What Is Behind the Monsey Massacre?

Published: January 1, 2020
Click here to see article originally published on Hamodia.com

When my children were younger, I often told my boys to wear a yarmulke outside instead of a baseball cap. I would say, “Unless you plan on making a chillul Hashem, be proud to wear your yarmulke.”

Over the years, I also recall ribbing my Swiss relatives for not venturing out without wearing caps, despite their obvious Orthodox Jewish appearance. The sight of both Litvish and Chassidish boys wearing Swiss caps over their peyos made me — a bumptious American — exasperated over their seeming timidity.

This past week, on the seventh night of Chanukah, I seem to have lost some of that bravado. Even before the horrific Monsey massacre, the frightening spate of violent anti-Semitic assaults in New York City gave me pause to rethink the boldness that came so naturally to one who grew up in an America which ostensibly knew no prejudice.

Whereas before I would not have thought twice about my son taking the New York City subway by himself or with friends, I suddenly have qualms about him getting on that train with a yarmulke on his head and tzitzis hanging down. And while my “inner Jew” says to stay proud and not surrender to that baseball cap, my “inner mother” is afraid.

What is most frightening about the surge of brutal attacks on identifiable Jewish targets in the greater New York area is the fact that they are being allowed to happen. Over the last few years, there has been no rush to condemn the perpetrators and no urgency to tackle this growing problem, especially by political leaders responsible for protecting their citizens. Incident upon violent incident against Jews in Brooklyn has led to even more violent incidents in New Jersey and Monsey.

Orthodox Jews now walk the streets with a bullseye on their backs because political leaders in this city and state treat the felons who terrorize them as if they posed no greater threat than a criminal jumping a turnstile. A string of at least nine anti-Semitic attacks in less than a week before and during Chanukah finally forced Mayor de Blasio to pledge increased police protection in Brooklyn last week and tweet, “Hate doesn’t have a home in our city.”

But de Blasio’s lack of preventative policies before this recent avalanche of hostilities belie genuine concern. And the policies that he does enact regarding criminal justice reform contradict his intent. Take bail reform, which releases thousands of suspected offenders onto the streets, including those who assaulted and harassed Jewish women last week in Crown Heights and Gravesend, Brooklyn.

Worse, New York City, run by mostly liberal and leftist elected officials, knows on which side its political machine is buttered. And if a narrative of anti-Semitism being perpetrated by “white nationalist Trump supporters” in New York City doesn’t exist, then those officials conveniently invent one. Because if leftist Democrats are forced to identify the anti-Semitic elephant in the room as belonging to the broad swath of intersectional minority victims they created — rather than privileged white males — their story falls apart.

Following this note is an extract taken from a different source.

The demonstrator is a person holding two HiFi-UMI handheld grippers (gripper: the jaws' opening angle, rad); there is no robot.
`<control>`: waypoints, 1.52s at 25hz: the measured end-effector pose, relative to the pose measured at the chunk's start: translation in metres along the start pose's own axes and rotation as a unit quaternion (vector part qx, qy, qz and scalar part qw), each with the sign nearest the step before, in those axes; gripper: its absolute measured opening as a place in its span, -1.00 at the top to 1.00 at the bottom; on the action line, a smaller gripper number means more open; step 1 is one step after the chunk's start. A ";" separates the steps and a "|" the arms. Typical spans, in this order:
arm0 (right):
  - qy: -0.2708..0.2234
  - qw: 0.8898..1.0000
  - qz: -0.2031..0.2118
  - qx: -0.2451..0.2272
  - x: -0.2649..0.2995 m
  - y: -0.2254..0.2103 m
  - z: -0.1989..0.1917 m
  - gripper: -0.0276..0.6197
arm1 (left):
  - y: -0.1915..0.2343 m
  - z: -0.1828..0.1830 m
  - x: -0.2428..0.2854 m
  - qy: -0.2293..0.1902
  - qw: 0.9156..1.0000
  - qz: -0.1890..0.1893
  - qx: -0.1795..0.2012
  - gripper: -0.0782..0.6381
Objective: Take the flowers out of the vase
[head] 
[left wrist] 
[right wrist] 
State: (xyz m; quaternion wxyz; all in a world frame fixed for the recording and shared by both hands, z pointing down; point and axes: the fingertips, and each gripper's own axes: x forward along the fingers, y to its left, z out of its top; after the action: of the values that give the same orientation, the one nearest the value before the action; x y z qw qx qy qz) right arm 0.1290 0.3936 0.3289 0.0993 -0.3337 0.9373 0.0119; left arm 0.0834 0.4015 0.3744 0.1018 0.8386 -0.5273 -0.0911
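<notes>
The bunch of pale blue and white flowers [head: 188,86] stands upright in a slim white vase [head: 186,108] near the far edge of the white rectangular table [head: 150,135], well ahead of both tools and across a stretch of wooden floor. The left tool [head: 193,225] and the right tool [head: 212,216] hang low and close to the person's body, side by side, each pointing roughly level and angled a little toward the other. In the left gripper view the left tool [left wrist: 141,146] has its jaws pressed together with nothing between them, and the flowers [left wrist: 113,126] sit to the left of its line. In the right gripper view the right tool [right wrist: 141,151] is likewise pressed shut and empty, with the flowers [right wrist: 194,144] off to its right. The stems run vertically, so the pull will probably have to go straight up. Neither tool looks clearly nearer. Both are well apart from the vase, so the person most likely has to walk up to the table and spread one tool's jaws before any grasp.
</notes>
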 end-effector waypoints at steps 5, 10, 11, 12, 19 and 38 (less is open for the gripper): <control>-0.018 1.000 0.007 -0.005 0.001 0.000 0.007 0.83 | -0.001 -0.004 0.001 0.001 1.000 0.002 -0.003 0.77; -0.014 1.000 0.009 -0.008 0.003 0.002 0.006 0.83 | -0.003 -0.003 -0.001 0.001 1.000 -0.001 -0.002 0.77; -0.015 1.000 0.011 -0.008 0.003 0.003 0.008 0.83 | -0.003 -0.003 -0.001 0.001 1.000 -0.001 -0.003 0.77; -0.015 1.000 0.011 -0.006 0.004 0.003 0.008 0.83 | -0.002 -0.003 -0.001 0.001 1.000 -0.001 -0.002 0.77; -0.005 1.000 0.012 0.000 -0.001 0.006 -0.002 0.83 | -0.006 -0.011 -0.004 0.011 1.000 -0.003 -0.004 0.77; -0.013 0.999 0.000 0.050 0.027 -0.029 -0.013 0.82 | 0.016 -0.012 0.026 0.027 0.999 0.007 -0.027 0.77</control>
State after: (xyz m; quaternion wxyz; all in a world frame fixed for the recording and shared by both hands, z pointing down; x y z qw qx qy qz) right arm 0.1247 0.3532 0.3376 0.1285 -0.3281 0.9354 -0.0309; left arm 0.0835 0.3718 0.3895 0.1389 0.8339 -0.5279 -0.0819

On the very night of the horrific Chanukah stabbing in Monsey, before the blood was wiped away, both de Blasio and Governor Cuomo rushed to condemn the attack. Late Saturday night, de Blasio tweeted, “We cannot overstate the fear people are feeling right now. I’ve spoken to long-time friends who, for the first time in their lives, are fearful to show outward signs of their Jewish faith.” Yet, the very next morning, after the arrest of Grafton Thomas, an African-American, de Blasio blamed the “white supremacist forces.” And he said, “some of the most hateful speech is emanating from Washington, D.C.,” accusing President Trump, the best friend in the White House the Jewish people ever had, of having a hand in New York’s hate crimes.

Cuomo, too, who is to be commended for calling the Monsey attack an “act of domestic terrorism” on Saturday night, downplayed the anti-Semitic aspect of the “pattern of hate” the very next day. And he diminished the enormous uptick in anti-Semitic hate crimes, which have increased by 18% this year and make up more than half of the city’s reported hate crimes, by lumping them together with “attacks against African-Americans, Latinos, [and other minorities].” Cuomo also blamed Trump for “demonizing Democrats” and acting to “foment that hate.”

One cannot but compare the “acts of domestic terrorism” against Orthodox Jews in New York today to the terrorism that Israeli or European Jews have confronted for so many years — on the streets, in stores, in shuls. But terrorists in Israel, and to a lesser degree in Europe, are identified for who they are. That same sort of identification is needed here.

If a crime is to be stopped and criminals apprehended, the offense needs to be acknowledged and the guilty labeled. Obfuscation to fit a political narrative denotes connivance with both the crime and the criminal.

Anti-Semites are not a monolithic lot. They spring from the right and the left, and they are abetted and encouraged by both sides. Pittsburgh and Poway showed America one type of Jew hater. New York and New Jersey showed another. And one is not more or less evil than the other.

Orthodox Jews are now suffering from shock and fear. But it need not continue. We Orthodox Jews can help end the assaults on our community by insisting that political officials do the job we elected them to do. Vigilance might be the new norm, but living in America while looking over one’s shoulder should not be.